Some of the earliest work in highly parallel systems was done by HT Kung and CE Leiserson at Carnegie Mellon University. As early as 1979, Kung had become an early advocate for a parallel-processing style he dubbed “systolic processing.” Kung and Leiserson were attempting to develop a general methodology for mapping high-level algorithmic computations onto processor arrays. They envisioned the processor array as resembling an automotive assembly line, with processors in the array working on the same data at different times and the entire array working on many data blocks simultaneously. A key element of the systolic-processing concept was the idea that data—in the form of partial results—could flow among the processors in a systolic array at multiple speeds and in multiple directions.

The systolic-processing array was modular, reconfigurable, and scalable. Kung and Leiserson suggested several types of systolic-processing arrays based on two fundamental types of processors, the rectangular and hexagonal inner-product-step processors. Figure 15.8 shows the inputs and outputs of the inner-product-step processors.

Figure 15.8. Inner-product-step processors for systolic processing.


Kung and Leiserson named these processors “inner-product-step processors” because they envisioned the processors executing portions of algorithms at the complexity level of an inner-product computation for matrix arithmetic.

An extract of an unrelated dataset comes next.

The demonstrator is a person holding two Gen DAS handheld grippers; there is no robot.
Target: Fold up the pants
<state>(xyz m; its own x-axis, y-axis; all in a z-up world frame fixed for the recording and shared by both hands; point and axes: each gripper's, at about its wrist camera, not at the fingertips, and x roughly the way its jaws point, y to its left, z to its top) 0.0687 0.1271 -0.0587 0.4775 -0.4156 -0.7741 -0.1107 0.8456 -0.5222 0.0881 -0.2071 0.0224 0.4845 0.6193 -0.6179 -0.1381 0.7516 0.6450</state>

That was the complexity level achievable with VLSI semiconductor lithography in 1979. Nanometer silicon allows much larger, more capable, more general-purpose processors to be used today.

With their expanded I/O abilities, the rectangular and hexagonal inner-product processors could be connected in different types of arrays including linear, orthogonal, and hexagonal arrays (shown in Figure 15.9). Note that the I/O configurations on these processors do not resemble the bus structures of conventional microprocessor cores. However, they closely resemble the configurations made possible by multiple TIE (Tensilica Instruction Extension) queue interfaces available on some Xtensa and Diamond processor cores.

Figure 15.9. Linear, orthogonal, and hexagonal systolic-processing arrays.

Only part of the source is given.